Devrions-nous simplement accepter qu’une personne ayant commis une infraction dans le passé soit renvoyée dans les mêmes conditions socio-économiques qui ont pu la pousser à devenir délinquante en premier lieu ?  Faut-il considérer la criminalité et le risque de récidive comme des problèmes isolés ? Ces deux questions doivent être abordées globalement. Les pouvoirs en place doivent accepter le fait qu’il s’agit d’un problème de société, plutôt que d’un système judiciaire trop indulgent ou d’un manque de lois strictes.

Les coûts sociaux et économiques de l’échec de la réinsertion des délinquants constituent une préoccupation majeure pour les décideurs politiques du monde entier. Chaque crime a des coûts sociaux. Par ailleurs, il y a des dépenses qui sont également liées aux enquêtes, aux poursuites pénales, aux procédures judiciaires et à l’emprisonnement. Donc, il convient de garder à l’esprit d’autres « coûts sociaux » pour les victimes et la communauté. Pour y parvenir, nous avons besoin d’une vision politique et économique appropriée. Malheureusement, les discours ressassés sur le « développement économique » ou le « miracle économique » ne font pas grand-chose pour résoudre les problèmes d’inégalité des richesses, de pauvreté, de sans-abrisme, de santé mentale et d’éclatement des familles, entre autres.

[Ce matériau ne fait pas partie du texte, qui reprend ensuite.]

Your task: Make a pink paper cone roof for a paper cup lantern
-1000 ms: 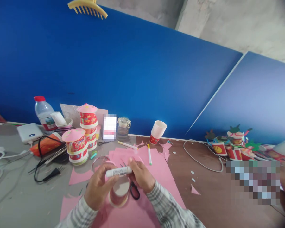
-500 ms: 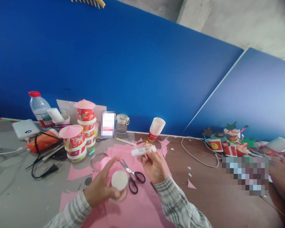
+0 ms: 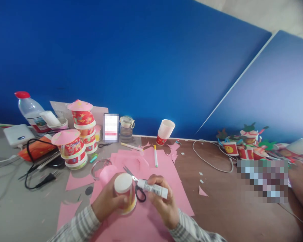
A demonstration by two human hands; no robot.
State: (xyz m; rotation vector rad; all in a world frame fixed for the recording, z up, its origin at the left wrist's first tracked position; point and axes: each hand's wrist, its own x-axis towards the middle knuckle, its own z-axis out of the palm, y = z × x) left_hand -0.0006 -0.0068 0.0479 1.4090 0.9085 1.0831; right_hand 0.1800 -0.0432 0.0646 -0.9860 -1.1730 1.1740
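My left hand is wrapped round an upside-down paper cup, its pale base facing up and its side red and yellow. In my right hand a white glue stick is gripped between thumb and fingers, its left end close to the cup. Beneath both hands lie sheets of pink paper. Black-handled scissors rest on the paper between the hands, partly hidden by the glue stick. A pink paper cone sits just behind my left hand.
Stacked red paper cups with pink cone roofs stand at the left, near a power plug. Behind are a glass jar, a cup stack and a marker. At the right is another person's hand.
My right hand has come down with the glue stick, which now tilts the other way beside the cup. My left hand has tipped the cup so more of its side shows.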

Quelles sont les solutions, selon vous ? 
La réadaptation des délinquants et leur réinsertion sociale dans la société devraient donc figurer parmi les objectifs fondamentaux de tout système de justice pénale.

La plupart des délinquants sont confrontés à d’importants problèmes. Il y a l’adaptation sociale, l’ostracisme au sein de la famille et de la communauté. De plus, il existe des répercussions négatives qui en découlent sur leur capacité à trouver un emploi ou un logement et à construire aussi leur capital individuel et social. En l’absence de soutien pour surmonter ces difficultés, ils risquent de s’enfermer dans un cycle destructeur d’échec de l’intégration sociale, ce qui peut les conduire à récidiver, à être à nouveau condamnés et à subir le rejet social. Considérons les toxicomanes condamnés pour des délits liés à la drogue ou fréquemment impliqués dans des infractions liées au vol. Il est évident que sans justifier leurs crimes, l’une des principales causes de leur comportement est provoquée par leur addiction. 

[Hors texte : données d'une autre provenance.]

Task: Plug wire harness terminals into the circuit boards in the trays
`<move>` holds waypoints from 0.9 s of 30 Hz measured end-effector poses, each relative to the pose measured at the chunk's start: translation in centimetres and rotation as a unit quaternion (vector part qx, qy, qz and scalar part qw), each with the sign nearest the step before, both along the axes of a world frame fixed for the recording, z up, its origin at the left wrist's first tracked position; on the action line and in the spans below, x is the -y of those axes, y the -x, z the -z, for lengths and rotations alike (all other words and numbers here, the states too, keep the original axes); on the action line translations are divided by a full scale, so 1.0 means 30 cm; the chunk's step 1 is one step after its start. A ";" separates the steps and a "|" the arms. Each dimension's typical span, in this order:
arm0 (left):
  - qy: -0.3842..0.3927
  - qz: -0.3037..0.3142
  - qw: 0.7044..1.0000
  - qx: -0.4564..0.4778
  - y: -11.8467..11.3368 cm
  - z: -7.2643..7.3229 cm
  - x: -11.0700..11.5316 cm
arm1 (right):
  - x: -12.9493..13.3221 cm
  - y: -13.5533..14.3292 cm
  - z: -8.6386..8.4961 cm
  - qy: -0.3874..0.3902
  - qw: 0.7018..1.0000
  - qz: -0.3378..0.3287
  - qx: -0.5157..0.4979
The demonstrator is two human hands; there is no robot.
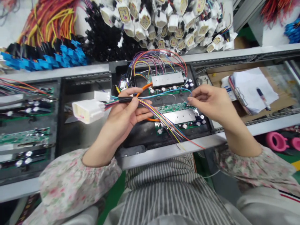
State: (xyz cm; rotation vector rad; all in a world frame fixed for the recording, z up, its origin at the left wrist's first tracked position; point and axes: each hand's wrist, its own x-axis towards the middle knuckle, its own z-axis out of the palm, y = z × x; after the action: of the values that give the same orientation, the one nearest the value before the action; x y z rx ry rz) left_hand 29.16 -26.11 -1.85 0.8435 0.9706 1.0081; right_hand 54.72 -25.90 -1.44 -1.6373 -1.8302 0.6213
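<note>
My left hand (125,112) holds a wire harness by its black sleeve (126,99), with the thumb on top. White connectors (87,111) stick out to the left of that hand, and loose coloured wires (164,118) fan out to the right. Between thumb and fingertips, my right hand (203,100) pinches the end of a blue wire (174,90) from the harness. Beneath both hands lies a black tray (138,137) with two green circuit boards, each carrying a silver plate (167,80). Coloured wires arch over the upper board.
White connectors (172,23) hang in a pile behind the tray, beside black ones. Blue connectors (47,59) lie at the upper left. Another tray of boards (25,137) is at the left. Papers (255,89) with a pen (262,98) lie at the right, above pink rings (277,141).
</note>
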 end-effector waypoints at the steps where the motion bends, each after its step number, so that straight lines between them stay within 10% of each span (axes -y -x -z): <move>1: -0.003 -0.001 1.000 -0.002 -0.003 0.001 -0.001 | -0.004 0.004 0.009 0.001 1.000 -0.007 -0.002; 16: -0.028 -0.010 1.000 -0.010 -0.008 0.003 -0.006 | 0.000 0.009 0.016 -0.004 0.999 -0.018 0.040; 21: -0.023 -0.019 0.999 -0.022 -0.013 -0.003 -0.005 | 0.071 0.019 -0.041 0.029 0.978 -0.174 0.108; 27: 0.014 -0.007 1.000 -0.001 -0.016 0.005 -0.004 | 0.035 -0.013 -0.020 -0.026 0.999 -0.015 0.041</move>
State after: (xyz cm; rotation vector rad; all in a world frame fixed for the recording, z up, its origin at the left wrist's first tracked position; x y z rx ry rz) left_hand 29.63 -26.00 -1.99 0.8163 0.9910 1.0038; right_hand 55.13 -26.96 -0.83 -1.6246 -1.9168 0.5220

Désormais, quiconque souhaite sérieusement résoudre le problème de la criminalité et de la récidive tenterait également d’examiner la question de la consommation et de la dépendance aux drogues. La stigmatisation autour de la toxicomanie est traitée comme un crime plutôt que comme une maladie. Le fait est que nous ne pouvons même pas prétendre prendre au sérieux la criminalité si nous ne nous attaquons pas d’abord aux causes profondes. Le simple fait d’envisager des sanctions plus sévères n’est pas nécessairement la solution pour combattre le récidiviste.